_Task description_
In the listing below, locate the line containing "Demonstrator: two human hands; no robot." and copy it and every line after it through the end, exactly as written, leaving out any pictures.

_Data supplied_
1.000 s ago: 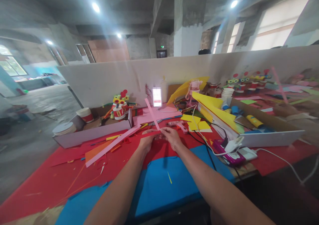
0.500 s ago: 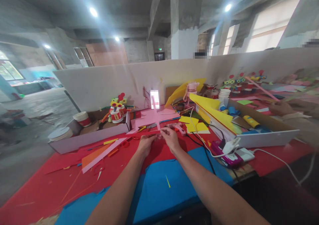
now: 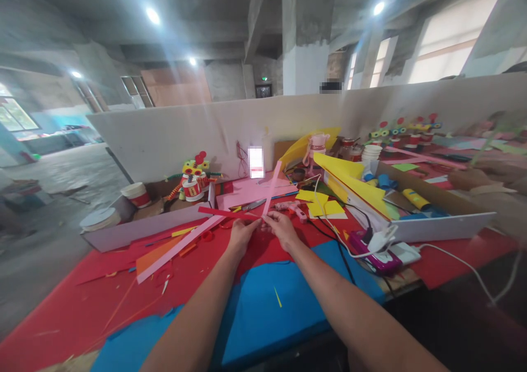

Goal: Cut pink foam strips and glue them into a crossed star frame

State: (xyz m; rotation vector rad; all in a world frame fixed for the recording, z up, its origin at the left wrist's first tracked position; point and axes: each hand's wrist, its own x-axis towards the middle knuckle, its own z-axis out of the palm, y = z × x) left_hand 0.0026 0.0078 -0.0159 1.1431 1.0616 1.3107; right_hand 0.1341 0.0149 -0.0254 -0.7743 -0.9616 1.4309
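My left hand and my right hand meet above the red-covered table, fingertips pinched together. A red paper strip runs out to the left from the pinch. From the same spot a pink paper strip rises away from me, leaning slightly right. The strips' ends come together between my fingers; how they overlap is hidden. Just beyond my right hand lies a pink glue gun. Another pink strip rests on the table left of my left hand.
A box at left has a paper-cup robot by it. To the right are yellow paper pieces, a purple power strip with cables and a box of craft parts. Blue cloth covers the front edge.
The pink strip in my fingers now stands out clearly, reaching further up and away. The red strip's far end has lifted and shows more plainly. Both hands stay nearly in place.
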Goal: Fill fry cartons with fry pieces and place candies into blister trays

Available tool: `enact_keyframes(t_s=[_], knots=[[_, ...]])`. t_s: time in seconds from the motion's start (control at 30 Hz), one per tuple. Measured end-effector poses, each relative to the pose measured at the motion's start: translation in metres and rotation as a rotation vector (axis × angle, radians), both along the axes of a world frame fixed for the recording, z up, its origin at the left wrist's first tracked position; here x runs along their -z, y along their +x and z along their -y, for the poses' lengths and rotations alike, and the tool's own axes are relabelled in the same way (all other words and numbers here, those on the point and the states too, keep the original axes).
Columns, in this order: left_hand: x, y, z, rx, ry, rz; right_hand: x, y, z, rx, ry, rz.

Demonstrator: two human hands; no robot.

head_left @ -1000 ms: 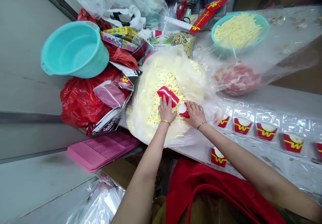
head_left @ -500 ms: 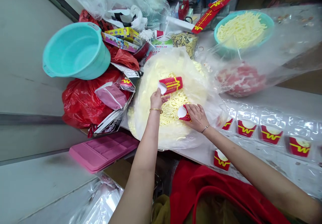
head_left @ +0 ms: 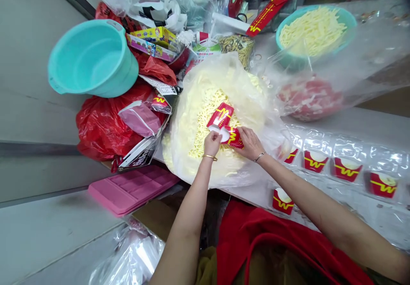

_Answer section_
Demonstrator: two human hands; no robot.

head_left @ -1000 ms: 
head_left @ -500 ms: 
head_left @ +0 ms: 

There is no more to the output.